If a line in the entries below includes "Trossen", show that line.
▬▬▬▬▬▬
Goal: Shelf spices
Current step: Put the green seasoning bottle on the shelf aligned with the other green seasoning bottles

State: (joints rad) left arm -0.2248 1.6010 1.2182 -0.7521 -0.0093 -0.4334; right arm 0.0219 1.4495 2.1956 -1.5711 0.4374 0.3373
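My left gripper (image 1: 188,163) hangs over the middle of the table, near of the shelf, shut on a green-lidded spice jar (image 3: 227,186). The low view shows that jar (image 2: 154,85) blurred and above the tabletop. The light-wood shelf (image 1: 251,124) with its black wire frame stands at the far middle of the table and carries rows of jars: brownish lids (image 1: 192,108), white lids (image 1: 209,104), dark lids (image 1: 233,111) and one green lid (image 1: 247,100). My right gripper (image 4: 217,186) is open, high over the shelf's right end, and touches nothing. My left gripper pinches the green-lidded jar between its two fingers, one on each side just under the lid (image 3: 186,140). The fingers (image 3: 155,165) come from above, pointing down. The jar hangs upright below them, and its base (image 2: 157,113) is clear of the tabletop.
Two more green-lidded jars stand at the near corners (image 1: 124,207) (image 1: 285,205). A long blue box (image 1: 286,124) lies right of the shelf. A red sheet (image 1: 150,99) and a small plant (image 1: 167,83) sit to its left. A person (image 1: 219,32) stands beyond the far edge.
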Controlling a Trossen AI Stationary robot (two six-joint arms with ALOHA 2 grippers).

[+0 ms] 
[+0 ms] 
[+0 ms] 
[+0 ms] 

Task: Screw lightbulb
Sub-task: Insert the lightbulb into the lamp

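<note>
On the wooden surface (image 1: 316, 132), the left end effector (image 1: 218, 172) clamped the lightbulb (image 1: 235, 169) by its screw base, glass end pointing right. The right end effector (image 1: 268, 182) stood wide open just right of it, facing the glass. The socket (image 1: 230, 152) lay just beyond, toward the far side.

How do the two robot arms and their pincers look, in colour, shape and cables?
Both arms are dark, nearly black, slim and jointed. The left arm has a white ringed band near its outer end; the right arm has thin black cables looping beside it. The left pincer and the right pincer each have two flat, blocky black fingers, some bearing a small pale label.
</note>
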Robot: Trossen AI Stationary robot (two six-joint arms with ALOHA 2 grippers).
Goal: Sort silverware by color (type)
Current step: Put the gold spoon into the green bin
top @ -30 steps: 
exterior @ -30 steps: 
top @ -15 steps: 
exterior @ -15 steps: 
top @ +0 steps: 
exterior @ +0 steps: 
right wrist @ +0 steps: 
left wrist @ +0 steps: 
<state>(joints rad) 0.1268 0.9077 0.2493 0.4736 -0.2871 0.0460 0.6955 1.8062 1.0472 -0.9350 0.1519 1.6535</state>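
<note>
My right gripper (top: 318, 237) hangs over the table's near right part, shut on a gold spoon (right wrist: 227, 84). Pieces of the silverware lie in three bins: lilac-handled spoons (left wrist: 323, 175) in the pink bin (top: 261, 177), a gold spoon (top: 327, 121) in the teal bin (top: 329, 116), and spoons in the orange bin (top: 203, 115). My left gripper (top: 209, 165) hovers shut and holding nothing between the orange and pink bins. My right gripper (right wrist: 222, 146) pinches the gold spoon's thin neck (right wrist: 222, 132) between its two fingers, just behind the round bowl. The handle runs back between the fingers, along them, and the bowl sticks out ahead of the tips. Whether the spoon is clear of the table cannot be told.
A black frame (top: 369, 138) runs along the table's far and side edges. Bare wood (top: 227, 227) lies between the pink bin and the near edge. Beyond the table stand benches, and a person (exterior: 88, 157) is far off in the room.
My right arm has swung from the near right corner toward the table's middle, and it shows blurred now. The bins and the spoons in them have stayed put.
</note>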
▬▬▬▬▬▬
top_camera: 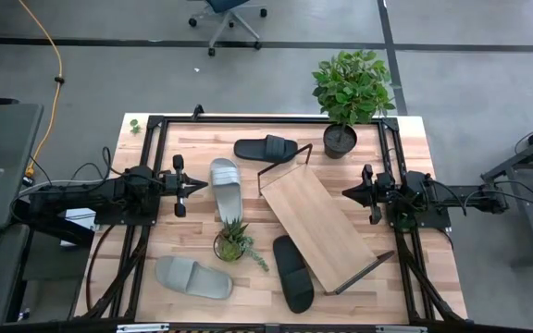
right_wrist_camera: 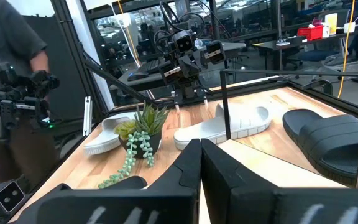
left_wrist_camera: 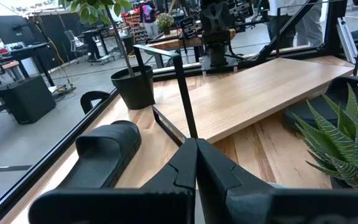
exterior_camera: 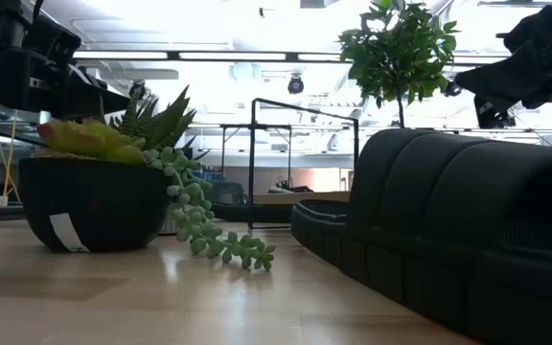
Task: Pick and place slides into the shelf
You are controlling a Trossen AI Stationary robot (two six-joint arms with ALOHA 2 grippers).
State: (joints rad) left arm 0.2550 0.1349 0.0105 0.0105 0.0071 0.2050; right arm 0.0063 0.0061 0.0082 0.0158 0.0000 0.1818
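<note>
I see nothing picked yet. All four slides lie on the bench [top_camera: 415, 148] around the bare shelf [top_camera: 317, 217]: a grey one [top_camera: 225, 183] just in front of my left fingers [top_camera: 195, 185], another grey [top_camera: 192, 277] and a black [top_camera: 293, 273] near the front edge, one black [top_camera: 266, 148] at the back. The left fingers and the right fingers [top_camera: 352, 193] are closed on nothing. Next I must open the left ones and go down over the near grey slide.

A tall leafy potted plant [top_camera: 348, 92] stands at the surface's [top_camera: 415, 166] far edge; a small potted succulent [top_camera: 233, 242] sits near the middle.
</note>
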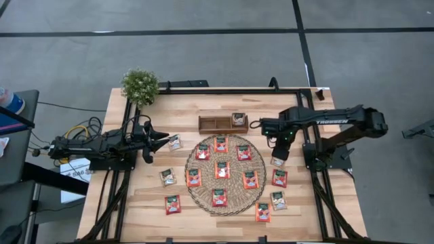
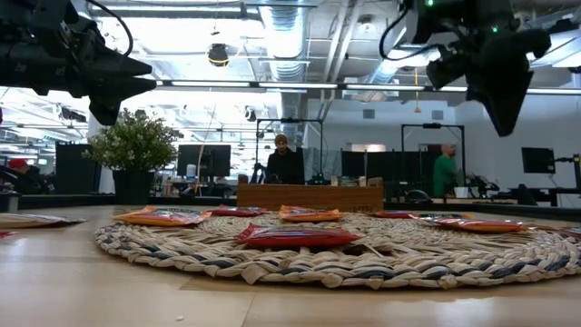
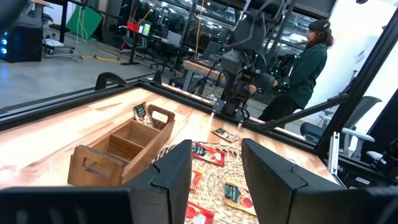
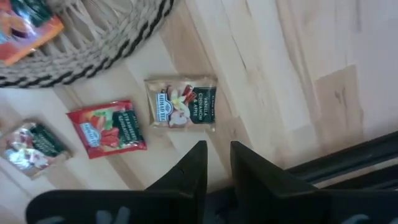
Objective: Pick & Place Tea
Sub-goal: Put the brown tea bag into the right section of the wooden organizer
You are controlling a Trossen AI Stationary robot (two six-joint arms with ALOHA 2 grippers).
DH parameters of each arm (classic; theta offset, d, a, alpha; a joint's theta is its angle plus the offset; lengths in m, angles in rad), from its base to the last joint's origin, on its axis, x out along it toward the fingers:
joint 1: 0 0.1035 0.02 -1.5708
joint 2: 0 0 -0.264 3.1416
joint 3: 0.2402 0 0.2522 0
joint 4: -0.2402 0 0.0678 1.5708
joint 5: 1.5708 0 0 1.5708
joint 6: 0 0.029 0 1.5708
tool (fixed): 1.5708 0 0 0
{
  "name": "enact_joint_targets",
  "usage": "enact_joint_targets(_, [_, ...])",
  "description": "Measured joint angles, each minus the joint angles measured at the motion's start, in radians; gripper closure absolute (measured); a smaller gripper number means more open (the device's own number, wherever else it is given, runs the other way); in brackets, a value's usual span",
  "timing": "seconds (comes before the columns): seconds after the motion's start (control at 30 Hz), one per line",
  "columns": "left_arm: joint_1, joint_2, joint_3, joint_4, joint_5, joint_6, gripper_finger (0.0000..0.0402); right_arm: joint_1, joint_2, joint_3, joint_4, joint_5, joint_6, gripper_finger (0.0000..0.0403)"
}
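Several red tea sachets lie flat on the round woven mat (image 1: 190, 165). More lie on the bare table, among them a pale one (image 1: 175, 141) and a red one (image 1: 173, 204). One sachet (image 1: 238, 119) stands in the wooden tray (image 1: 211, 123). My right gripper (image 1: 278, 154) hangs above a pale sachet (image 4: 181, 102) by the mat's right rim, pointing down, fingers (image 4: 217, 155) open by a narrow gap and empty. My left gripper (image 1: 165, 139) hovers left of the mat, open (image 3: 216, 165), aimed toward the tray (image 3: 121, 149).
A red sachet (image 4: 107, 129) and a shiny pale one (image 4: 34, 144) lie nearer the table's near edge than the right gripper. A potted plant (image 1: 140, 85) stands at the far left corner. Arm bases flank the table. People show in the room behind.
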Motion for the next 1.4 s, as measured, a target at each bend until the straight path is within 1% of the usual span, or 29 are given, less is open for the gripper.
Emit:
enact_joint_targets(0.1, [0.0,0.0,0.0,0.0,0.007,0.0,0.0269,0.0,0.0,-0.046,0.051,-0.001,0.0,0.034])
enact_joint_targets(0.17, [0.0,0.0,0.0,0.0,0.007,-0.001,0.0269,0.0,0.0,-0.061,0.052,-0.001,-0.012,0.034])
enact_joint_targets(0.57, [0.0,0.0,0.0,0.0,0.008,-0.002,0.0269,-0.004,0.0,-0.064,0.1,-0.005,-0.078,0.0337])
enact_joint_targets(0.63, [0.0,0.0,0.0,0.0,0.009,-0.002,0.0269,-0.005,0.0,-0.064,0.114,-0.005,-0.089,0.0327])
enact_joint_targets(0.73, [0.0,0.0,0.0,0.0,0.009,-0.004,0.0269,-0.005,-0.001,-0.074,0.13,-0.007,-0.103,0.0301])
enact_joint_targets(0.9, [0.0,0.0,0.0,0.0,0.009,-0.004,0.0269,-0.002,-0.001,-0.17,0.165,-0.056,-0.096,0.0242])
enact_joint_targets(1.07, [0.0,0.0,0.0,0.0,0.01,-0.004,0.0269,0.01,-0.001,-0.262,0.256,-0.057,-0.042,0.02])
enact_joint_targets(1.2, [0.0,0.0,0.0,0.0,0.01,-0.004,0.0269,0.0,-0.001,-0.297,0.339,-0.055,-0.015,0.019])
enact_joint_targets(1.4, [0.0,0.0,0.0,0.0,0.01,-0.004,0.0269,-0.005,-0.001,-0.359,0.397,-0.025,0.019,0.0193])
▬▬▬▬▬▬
◆ Task response:
Controlling a Trossen AI Stationary robot (two six-joint arms with ALOHA 2 grippers).
Robot: Trossen AI Stationary robot (two six-joint arms with ALOHA 2 grippers).
You are controlling a Trossen AI Stationary robot (two six-joint arms with ALOHA 2 grippers).
You are controlling a Trossen AI Stationary robot (two six-joint arms with ALOHA 2 grippers).

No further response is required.